Correlating CPU usage from top output to a particular thread in the JVM

Posted . Visible to the public.

http://www-01.ibm.com/support/docview.wss?uid=swg21158192 Show archive.org snapshot
Technote (troubleshooting)

Problem(Abstract)

This document contains Information on how to correlate a process ID (PID) from top output to a thread in your javacore file.
Cause

This document describes how to find Java™ threads from an IBM JRE running on Linux that are consuming large amounts of CPU cycles. This document does not describe all of the possible reasons and causes for high CPU problems. It's possible that the high CPU usage is a Java heap problem or an operating system or "machine" problem. Before attempting to find the Java threads that might be consuming CPU, be sure to rule out operating system paging and JRE Heap problems.
Environment

Linux
Resolving the problem

There are a couple ways to find the Java threads consuming the CPU. The method to choose depends on the documentation collected at the time of the problem. The following example data was gathered as indicated in the MustGather: Performance, Hang or High CPU Issues on Linux technote when the JVM is consuming high CPU.

The linperf.sh script from this MustGather URL will collect top -H output as well as ps -eLf output. You need the javacore files and either the top -H output or the ps -eLf output.

The linperf.sh script takes one required parameter, the process ID (PID) of the WebSphere Java process causing the high CPU problem. Here's an example:
./linperf.sh 27050

The top.out flie is your standard top output. This file needs to be reviewed to see if the PID passed to the linperf.sh script is truly the process consuming the CPU.

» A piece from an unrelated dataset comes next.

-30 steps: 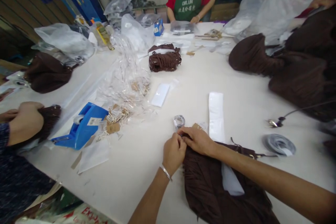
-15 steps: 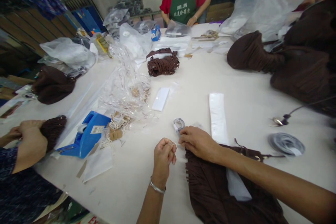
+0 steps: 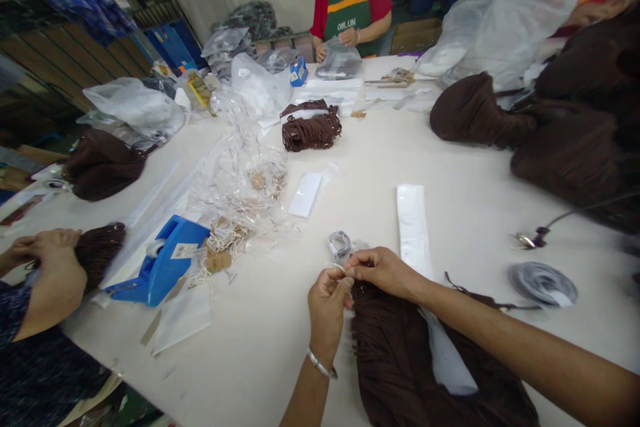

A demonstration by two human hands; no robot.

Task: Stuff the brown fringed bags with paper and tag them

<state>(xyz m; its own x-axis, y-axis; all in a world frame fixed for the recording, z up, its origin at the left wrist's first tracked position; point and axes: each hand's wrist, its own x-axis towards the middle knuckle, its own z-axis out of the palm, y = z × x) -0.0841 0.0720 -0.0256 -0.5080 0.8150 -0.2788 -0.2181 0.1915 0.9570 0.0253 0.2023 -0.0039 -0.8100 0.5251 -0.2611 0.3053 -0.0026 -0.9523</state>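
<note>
My left hand [image 3: 330, 295], with a silver bracelet at its wrist, pinches a thin white string [image 3: 337, 267]. Fingertip to fingertip with it, my right hand [image 3: 379, 271] is closed on the same string. Both are just above the upper left corner of a dark brown fringed bag [image 3: 390, 360], which lies on the table under my right forearm. A strip of white wrapping [image 3: 449, 360] lies across the bag. Just beyond my fingers is a small clear roll of tape [image 3: 340, 244]. Whatever else the fingertips hold is hidden.
A blue tape dispenser [image 3: 173, 260] and tan tags [image 3: 219, 261] with strings lie left, near a co-worker's arms [image 3: 57, 273]. Crumpled clear plastic [image 3: 235, 167] spreads beyond. A grey coil [image 3: 543, 283] and brown bags [image 3: 570, 140] are at right. Another person [image 3: 353, 7] stands opposite.
My left hand has moved right and up, meeting my right hand at the string. The person opposite has raised one hand over a clear plastic package.
</note>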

Here's an example of the top output as collected by the linperf.sh script:
Tue May 12 14:21:34 EDT 2009

PID USER PR NI VIRT RES SHR S %CPU %MEM TIME+ COMMAND
27050 root 16 0 1164m 223m 40m S 80.5 11.1 82:40.26 /opt/IBM/WebSphere6.1/AppServer/java/bin/java
26437 root 16 0 398m 156m 36m S 2.0 7.8 92:18.92 /opt/IBM/WebSphere6.1/AppServer/java/bin/java
17125 root 15 0 2960 924 704 R 2.0 0.0 0:00.01 top -bc -d 60 -n 5
1 root 16 0 2704 544 464 S 0.0 0.0 0:00.97 init [5]
2 root RT 0 0 0 0 S 0.0 0.0 0:00.09 [migration/0]

From this output, we see that in fact our suspected high CPU process, 27050, is consuming 80.5% of the CPU. The next step now would be to review the verbose garbage collection output in the native_stderr.log file to ensure that the garbage collection code for the Java heap is not causing this problem. That is not covered this here. Assume that this example is not a Java garbage collection problem.

Now that you know that the suspected process is consuming CPU, and this is not an operating system paging problem or Java GC problem, move on to reviewing more of the MustGather documentation that will list out the threads of our suspect process.

For newer versions of the Linux kernel on Red Hat Linux, the top -H is the best output to look at. The top -H output will be in the topdashH.out file. If the top -H fails on the Linux machine, it is because of a downlevel Procps package (the /proc file system utilities).

The topdashH.out file consists of series of top commands run over around four minutes of time. The big difference between the regular top output and the top -H output, is while the regular top output lists all of the processes running on the machine, the top -H output lists all of the threads from one particular process. (Normally this would be one of the WebSphere processes)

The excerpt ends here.